Mentioned in a tale in Homer’s Odyssey, how they looked was never described. Sirens have since been variously portrayed in historical art as part woman/part bird or as mermaids, leaving me to wonder why there was this inconsistency in how they exist in our mind’s eye. Gradually, these questions led to designing a new story about what sort of beings they might have been and how the occurrences around them may have unfolded.
Perhaps the non-human appendages of the Sirens were unlike anything ever seen before and the words to describe what people were looking at simply did not exist. Were the forms billowing around them fabric, feathers, fins? Maybe people couldn’t understand what they were seeing, so created images of these creatures in various manifestations.

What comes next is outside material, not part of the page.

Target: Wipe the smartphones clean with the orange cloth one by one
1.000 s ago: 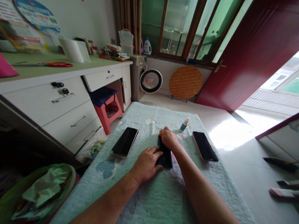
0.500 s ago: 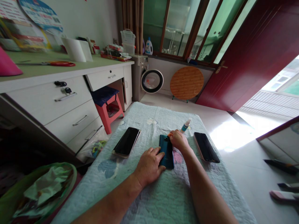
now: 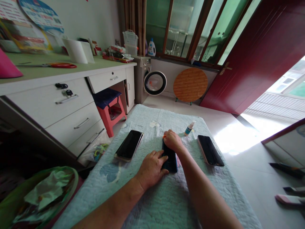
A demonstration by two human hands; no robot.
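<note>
A dark blue smartphone (image 3: pixel 170 161) lies back side up on the quilted cover, its far end hidden under my right hand. My left hand (image 3: pixel 152 167) holds it at the left side, fingers on the back and thumb by the near edge. Closed over the phone's far end, my right hand (image 3: pixel 172 140) pinches a small orange cloth (image 3: pixel 164 136), of which only a bit shows. A small spray bottle (image 3: pixel 190 128) stands beyond the right hand. One black-screened phone (image 3: pixel 130 144) rests to the left, and another phone (image 3: pixel 210 150) to the right.
The pale blue quilted cover (image 3: pixel 147 210) drapes the surface under the phones. At left are a white desk (image 3: pixel 71 116), a red stool (image 3: pixel 111 116) and a bin (image 3: pixel 75 178) with crumpled paper. A washing machine (image 3: pixel 141 79) with its door open stands behind.
My right hand has moved left across the phone's far end, from its right corner to its left, with the orange cloth. My left hand stays in place.
</note>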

As to their actions, possibly even with their human elements, Sirens were primarily beings of nature. We don’t condemn the hummingbird for the reverberation of its wings in flight nor are the bees reviled for buzzing as they make their rounds. Could it be that the Sirens’ undulating limbs dancing on the ocean breeze created alluring music different from anything ever heard before? That the only word to describe this sound was singing? That the curiosity of something unknown and beautiful drew people to them? Perhaps this is actually the story of divine soul-stirring beauty colliding with the deep human desire to touch and understand the mysterious.
Rather than the evil seductresses of men, the Sirens may have just been another creature on the planet, going about their lives with beauty swirling around them and emanating from them. If a child chasing a free-spirited butterfly takes a tumble, is it then the butterfly that is to blame?